TASK GOAL: From the entries below, please output exactly the lines starting at the one containing "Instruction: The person" and ending at the one containing "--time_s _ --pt", both included.

··········

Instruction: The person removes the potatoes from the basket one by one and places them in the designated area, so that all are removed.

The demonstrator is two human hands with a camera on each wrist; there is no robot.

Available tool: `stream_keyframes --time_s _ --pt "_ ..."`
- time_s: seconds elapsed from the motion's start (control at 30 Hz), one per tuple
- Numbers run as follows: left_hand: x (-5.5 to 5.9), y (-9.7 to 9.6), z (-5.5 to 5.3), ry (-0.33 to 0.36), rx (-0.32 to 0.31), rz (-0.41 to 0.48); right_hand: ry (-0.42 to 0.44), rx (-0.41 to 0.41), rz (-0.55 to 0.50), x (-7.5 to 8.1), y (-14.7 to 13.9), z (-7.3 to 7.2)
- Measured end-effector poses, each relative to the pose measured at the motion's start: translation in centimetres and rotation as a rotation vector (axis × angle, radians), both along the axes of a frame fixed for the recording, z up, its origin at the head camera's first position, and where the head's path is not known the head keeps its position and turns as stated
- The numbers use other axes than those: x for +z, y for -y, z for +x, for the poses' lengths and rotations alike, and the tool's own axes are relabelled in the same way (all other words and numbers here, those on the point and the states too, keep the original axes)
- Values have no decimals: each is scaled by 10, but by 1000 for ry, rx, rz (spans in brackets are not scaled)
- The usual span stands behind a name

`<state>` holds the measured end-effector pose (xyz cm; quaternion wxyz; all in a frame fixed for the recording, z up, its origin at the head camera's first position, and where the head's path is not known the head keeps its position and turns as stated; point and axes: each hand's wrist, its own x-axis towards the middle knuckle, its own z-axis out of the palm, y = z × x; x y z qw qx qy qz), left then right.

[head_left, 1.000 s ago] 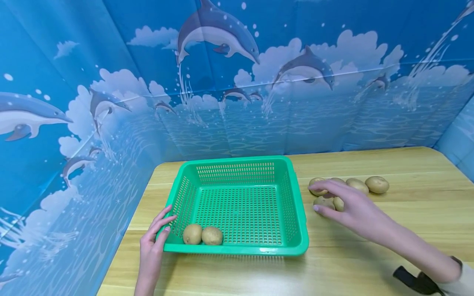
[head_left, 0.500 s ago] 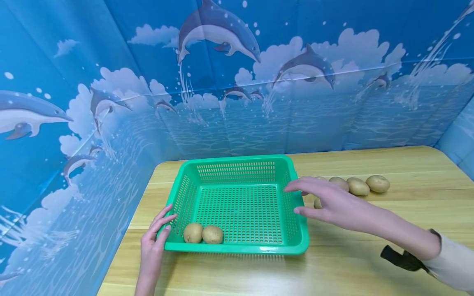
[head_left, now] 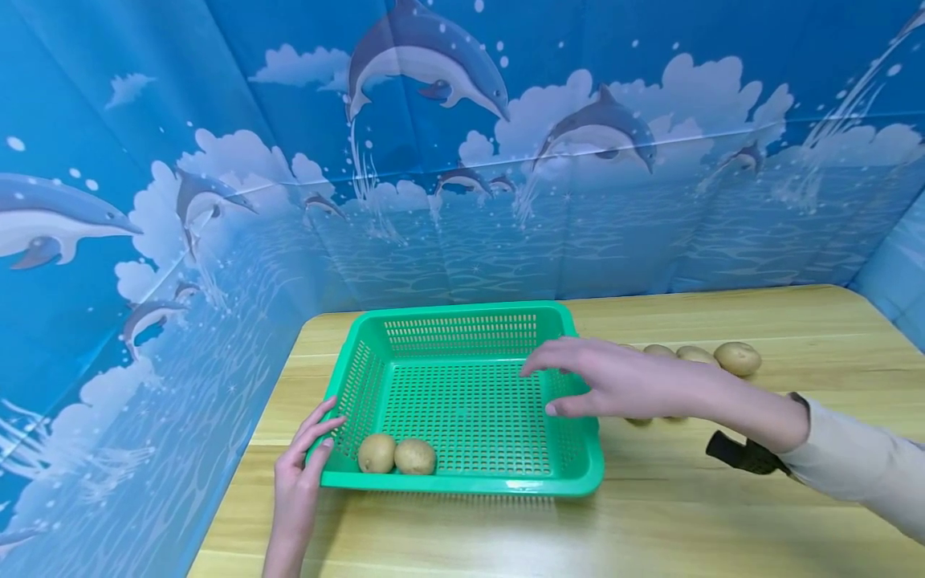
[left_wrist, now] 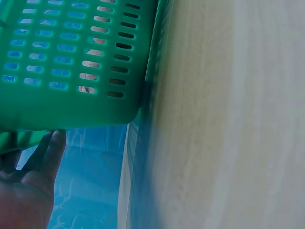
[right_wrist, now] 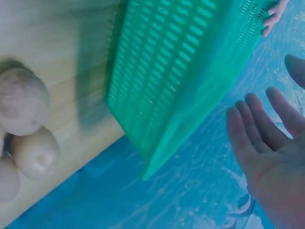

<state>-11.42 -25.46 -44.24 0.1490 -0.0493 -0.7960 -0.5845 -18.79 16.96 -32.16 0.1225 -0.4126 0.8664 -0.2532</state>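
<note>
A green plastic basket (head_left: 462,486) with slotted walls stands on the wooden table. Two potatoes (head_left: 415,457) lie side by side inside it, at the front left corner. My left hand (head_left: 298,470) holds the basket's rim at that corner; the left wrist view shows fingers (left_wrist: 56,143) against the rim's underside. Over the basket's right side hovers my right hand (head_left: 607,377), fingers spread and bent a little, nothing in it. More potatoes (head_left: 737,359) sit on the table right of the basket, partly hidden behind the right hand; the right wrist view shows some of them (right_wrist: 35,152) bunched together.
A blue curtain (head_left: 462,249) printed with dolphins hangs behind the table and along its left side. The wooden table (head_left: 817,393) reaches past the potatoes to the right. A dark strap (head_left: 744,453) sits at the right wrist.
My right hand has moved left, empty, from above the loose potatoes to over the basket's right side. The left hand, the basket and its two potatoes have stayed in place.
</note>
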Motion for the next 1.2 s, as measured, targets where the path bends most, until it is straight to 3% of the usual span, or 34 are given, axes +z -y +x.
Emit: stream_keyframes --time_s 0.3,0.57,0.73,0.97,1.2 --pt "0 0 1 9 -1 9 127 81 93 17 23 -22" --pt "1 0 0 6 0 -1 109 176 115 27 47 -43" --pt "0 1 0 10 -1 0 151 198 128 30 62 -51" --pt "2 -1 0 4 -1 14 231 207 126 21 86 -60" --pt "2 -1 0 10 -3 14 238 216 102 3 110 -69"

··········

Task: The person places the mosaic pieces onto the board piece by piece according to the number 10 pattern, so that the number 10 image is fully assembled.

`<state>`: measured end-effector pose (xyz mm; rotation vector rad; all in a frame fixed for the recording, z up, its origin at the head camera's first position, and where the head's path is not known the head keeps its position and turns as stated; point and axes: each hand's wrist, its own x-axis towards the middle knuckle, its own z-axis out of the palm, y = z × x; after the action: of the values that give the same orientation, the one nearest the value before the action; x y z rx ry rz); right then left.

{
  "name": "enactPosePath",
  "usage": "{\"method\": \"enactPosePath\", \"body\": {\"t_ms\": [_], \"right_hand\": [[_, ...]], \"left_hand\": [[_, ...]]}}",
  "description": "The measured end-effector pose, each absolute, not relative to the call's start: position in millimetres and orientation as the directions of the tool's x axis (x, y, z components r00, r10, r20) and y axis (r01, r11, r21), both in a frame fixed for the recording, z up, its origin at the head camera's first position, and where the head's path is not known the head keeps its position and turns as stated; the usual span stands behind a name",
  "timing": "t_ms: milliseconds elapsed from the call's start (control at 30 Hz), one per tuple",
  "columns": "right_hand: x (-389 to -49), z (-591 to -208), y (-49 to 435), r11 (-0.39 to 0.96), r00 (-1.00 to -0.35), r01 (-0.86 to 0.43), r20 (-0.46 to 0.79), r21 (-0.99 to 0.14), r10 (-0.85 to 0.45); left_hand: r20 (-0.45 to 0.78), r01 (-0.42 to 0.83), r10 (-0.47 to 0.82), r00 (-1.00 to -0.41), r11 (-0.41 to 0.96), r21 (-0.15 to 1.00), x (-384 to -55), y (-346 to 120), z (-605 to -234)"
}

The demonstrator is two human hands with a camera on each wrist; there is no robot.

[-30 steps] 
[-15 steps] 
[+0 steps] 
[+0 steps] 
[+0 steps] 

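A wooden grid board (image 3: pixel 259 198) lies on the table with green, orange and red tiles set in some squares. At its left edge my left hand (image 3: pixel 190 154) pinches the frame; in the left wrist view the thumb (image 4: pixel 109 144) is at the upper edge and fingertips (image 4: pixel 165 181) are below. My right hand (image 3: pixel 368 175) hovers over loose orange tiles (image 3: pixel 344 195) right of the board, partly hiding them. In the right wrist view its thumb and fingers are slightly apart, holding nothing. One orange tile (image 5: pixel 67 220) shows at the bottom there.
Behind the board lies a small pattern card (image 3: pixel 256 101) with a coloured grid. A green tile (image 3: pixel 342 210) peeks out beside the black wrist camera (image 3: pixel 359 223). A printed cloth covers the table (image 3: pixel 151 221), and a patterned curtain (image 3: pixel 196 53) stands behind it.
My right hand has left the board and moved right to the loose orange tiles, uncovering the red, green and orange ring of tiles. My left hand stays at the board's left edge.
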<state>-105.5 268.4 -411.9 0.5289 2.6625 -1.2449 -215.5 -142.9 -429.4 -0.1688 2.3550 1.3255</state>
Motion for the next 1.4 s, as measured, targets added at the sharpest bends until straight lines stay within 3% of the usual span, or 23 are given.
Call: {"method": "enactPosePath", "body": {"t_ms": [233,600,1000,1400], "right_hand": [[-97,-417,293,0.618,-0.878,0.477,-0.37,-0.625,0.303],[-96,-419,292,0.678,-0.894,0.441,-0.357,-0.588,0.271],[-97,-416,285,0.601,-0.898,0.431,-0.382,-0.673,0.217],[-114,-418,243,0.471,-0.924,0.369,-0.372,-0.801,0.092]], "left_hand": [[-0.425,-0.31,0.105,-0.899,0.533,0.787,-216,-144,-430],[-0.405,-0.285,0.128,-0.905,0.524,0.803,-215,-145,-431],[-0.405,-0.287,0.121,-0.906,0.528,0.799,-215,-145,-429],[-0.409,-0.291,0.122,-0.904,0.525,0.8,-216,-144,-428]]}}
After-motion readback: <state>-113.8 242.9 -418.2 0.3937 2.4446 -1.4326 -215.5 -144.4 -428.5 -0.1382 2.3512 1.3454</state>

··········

ANSWER BOX:
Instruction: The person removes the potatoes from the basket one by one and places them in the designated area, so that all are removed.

The demonstrator is two human hands with a camera on each wrist; there is no robot.

Available tool: `stream_keyframes --time_s _ --pt "_ ..."`

There's no more to the output.